● **Your objective**
Repeat the listing exactly, line by line, and leave the pictures behind.

===== Provided data =====

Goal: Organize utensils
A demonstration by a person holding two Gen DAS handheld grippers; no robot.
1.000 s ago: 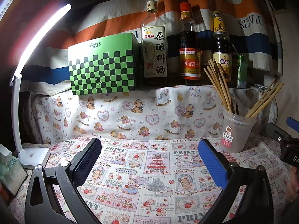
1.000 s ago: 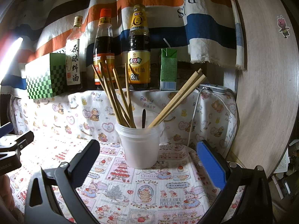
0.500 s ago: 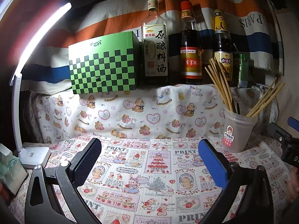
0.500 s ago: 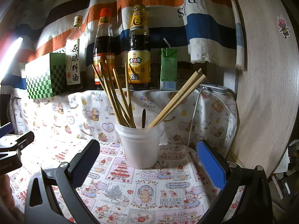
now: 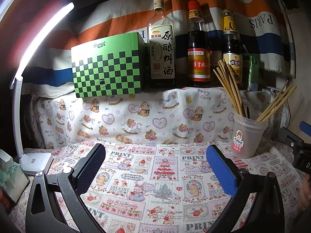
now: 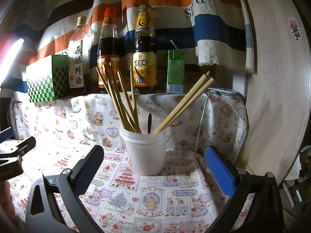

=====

● **Task answer**
Goal: Organize utensils
A demonstration by a person holding two Gen DAS handheld grippers; no robot.
1.000 s ago: 
1.000 s ago: 
0.500 s ago: 
0.500 s ago: 
now: 
now: 

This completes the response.